**WORK INSTRUCTIONS**
Look below for the line holding "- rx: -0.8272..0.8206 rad" and the line holding "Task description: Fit". Transcribe exactly those lines and all lines between them, nothing more.

**SUPPLIED INFORMATION**
----------
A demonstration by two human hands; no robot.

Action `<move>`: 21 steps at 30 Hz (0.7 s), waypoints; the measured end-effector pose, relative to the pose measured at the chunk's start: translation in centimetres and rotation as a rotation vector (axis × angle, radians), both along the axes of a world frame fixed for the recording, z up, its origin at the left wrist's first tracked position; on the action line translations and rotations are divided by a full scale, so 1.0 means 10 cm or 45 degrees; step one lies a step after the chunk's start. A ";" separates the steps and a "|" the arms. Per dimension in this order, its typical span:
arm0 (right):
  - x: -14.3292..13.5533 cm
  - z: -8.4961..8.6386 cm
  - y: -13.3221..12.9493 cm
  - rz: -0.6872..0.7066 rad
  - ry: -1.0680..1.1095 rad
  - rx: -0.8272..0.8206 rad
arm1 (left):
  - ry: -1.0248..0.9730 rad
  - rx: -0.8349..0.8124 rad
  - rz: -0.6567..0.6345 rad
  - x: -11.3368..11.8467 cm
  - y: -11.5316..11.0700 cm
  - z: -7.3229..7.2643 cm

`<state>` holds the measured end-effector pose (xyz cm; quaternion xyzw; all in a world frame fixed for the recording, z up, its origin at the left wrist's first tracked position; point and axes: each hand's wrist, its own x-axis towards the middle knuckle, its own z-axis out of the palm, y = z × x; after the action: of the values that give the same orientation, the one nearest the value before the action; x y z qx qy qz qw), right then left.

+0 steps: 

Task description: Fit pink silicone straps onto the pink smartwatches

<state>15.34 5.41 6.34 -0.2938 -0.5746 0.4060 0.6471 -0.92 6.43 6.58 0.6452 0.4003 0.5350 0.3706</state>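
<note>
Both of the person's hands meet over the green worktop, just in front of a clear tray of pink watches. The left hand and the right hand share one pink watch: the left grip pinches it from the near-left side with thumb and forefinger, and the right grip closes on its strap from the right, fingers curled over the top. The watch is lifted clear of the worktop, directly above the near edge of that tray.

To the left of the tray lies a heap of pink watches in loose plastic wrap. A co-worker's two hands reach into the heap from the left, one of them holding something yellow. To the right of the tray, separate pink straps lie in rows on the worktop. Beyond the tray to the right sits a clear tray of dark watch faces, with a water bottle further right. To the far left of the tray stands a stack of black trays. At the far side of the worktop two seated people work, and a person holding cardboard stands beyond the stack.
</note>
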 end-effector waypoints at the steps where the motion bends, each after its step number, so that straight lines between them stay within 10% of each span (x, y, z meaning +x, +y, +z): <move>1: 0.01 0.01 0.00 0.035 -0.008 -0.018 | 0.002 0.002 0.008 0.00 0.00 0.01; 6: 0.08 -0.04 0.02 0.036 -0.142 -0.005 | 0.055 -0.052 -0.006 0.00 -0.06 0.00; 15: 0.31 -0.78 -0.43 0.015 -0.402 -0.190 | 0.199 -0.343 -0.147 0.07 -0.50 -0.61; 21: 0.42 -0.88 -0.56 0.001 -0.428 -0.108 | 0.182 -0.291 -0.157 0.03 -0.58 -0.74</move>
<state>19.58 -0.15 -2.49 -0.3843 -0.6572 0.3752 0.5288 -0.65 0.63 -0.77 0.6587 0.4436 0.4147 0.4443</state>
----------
**ANSWER SECTION**
  - rx: -0.8272..0.8206 rad
arm1 (left):
  - ry: -1.0248..0.9730 rad
  - rx: -0.8349..0.8124 rad
  - rz: -0.6567..0.6345 rad
  - x: -11.3368..11.8467 cm
  - y: -11.5316..11.0700 cm
  - z: -7.3229..7.2643 cm

`<state>` holds the measured end-effector pose (xyz cm; quaternion xyzw; all in a world frame fixed for the recording, z up, its origin at the left wrist's first tracked position; point and axes: each hand's wrist, its own x-axis towards the middle knuckle, its own z-axis out of the palm, y = z × x; after the action: of the values that give the same orientation, the one nearest the value before the action; x y z qx qy qz qw), right then left.

+0 steps: 

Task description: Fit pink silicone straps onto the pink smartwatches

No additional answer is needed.